As readers of Savoir Faire would have noticed that Marchesa Casati has featured quite frequently on the pages of Savoir Faire. Even though she died in 1957, she has long continued to be a source of inspiration to new generations of artists, designers and people with a hankering for savoir faire and personal style.
After mounting debts (around $326 million in today’s terms) and an auction where her most treasured possessions were sold off she fled to London. At one stage the most wealthy and scandalous woman of her times, she died virtually penniless in London in 1957. Living off the charity of friends and family and in a variety of rented rooms, she lived out her days, not forsaking any of the savoir faire that she was known for in her past. She was even rumored to be seen rummaging in dustbins searching for feathers to decorate her hair.
Her last days were also spent making collages from cut out magazines. Here the tables are turned and this time she is the artist.
She still had presence though. Quentin Crisp left us a thoroughly wonderful description of her in this period
“Quite suddenly and simply by chance, I once met a bizarre lady while taking tea with some friends in London. She arrived wearing black velvet from head to foot, her mouth painted blood red, and carrying a very tall umbrella with a decorated handle. And, you must understand, this ensemble was being worn in the middle of the day. This picturesque ruin of a woman was very tall and thin, and gave the impression of formidable strength. It was then I was introduced to the Marchesa Luisa Casati for the first and last time. She had made her entrance into that room looking wonderful and saying very little. She wasn’t beautiful—she was spectacular. Here was a woman possessing a presence one would never forget. “
Her biographers Ryersson and Yaccarino tell us, "A later acquaintance recalled how Luisa invited him for gracious dinners of tinned food, and of her habit of telephoning him to ask with adventurous enthusiasm: 'I have ten shillings. Shall we have a bottle of cheap wine or go for a taxi ride?'" This was a life where money may have been squandered, but pleasure was not.

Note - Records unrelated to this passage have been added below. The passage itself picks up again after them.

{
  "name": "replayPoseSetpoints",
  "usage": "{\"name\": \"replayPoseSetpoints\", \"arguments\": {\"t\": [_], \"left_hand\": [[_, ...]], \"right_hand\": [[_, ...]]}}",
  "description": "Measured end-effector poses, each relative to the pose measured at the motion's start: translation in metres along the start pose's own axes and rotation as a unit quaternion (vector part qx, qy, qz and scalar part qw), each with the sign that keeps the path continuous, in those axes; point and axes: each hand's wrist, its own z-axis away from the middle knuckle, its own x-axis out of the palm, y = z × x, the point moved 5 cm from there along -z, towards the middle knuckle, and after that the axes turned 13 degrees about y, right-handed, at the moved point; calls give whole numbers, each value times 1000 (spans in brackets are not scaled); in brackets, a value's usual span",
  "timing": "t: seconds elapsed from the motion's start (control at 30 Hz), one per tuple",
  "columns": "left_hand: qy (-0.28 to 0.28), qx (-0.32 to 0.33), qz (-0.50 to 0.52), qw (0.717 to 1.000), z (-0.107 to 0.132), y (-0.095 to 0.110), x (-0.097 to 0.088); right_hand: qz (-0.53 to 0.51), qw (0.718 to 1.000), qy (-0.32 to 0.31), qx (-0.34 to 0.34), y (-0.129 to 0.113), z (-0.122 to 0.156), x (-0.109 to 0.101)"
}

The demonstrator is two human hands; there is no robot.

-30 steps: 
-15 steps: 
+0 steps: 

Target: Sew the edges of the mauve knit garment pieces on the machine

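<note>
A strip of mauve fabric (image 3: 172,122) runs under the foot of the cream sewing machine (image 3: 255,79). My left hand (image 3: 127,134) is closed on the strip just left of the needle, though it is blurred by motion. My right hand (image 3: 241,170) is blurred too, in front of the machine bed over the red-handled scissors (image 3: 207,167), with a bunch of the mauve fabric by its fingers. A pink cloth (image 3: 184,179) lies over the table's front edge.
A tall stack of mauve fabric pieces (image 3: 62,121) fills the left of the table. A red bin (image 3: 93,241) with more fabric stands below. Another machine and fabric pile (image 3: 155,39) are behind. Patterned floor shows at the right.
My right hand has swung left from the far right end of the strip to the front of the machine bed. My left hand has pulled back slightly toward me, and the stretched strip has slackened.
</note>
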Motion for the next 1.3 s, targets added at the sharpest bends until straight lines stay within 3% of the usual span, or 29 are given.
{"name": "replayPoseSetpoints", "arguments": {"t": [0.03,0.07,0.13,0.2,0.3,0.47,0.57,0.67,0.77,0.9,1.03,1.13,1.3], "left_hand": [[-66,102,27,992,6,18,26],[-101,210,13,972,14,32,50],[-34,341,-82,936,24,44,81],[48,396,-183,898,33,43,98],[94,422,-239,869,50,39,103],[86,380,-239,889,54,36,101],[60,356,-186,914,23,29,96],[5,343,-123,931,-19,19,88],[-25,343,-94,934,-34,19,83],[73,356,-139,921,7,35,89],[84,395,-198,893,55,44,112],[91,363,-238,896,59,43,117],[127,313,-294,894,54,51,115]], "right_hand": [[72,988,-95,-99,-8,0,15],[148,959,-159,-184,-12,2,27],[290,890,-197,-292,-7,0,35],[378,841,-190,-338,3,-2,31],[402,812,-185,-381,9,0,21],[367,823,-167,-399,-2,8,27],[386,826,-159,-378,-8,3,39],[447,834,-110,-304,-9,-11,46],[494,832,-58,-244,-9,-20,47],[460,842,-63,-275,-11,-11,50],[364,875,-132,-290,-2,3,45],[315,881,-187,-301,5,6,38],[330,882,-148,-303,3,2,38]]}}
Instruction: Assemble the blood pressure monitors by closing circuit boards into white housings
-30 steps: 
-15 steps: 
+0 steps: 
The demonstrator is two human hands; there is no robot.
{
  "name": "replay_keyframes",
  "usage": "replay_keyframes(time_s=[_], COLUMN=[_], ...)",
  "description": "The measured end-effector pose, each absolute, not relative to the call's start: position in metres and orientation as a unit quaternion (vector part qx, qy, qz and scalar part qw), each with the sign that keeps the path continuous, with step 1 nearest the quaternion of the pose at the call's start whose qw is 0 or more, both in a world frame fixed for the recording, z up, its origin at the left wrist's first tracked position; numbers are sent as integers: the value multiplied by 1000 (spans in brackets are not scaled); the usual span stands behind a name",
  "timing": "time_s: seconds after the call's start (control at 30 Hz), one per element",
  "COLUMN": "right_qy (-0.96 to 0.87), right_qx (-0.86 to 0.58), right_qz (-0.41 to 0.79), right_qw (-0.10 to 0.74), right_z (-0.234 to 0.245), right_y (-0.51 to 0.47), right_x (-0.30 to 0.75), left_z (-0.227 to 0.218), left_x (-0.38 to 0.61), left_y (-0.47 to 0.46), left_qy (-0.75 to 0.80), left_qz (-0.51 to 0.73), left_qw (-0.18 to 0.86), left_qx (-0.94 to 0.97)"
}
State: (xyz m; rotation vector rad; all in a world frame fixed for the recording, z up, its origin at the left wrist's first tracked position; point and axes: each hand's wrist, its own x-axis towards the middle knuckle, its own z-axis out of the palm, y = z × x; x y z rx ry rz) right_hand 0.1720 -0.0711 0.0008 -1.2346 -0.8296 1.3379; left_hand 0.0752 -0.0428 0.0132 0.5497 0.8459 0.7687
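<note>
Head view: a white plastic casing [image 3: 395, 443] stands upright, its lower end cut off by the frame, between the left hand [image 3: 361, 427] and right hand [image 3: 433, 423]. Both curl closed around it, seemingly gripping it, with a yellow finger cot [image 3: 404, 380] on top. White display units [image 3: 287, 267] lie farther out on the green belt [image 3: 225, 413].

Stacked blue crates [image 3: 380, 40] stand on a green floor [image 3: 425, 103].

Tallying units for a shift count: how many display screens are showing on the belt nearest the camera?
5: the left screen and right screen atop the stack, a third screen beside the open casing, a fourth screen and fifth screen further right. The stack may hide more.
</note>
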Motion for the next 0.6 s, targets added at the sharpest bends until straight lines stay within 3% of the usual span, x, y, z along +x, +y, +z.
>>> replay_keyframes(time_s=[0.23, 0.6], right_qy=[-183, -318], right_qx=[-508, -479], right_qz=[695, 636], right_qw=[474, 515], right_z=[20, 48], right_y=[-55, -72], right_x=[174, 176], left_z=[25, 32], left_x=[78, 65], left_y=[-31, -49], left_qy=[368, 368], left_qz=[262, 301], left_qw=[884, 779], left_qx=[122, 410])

She died at her last residence, 32 Beaufort Gardens in on 1 June 1957, aged 76 and interred in Brompton Cemetery. The quote "Age cannot wither her, nor custom stale her infinite variety" from Shakespeare's Antony and Cleopatra was inscribed on her tombstone. She was buried wearing not only her black and leopard skin finery but also a pair of false eyelashes. She shares her coffin with one of her beloved stuffed Pekinese dogs, which she was in the habit of getting stuffed when they died with the bills sent to her daughter for payment.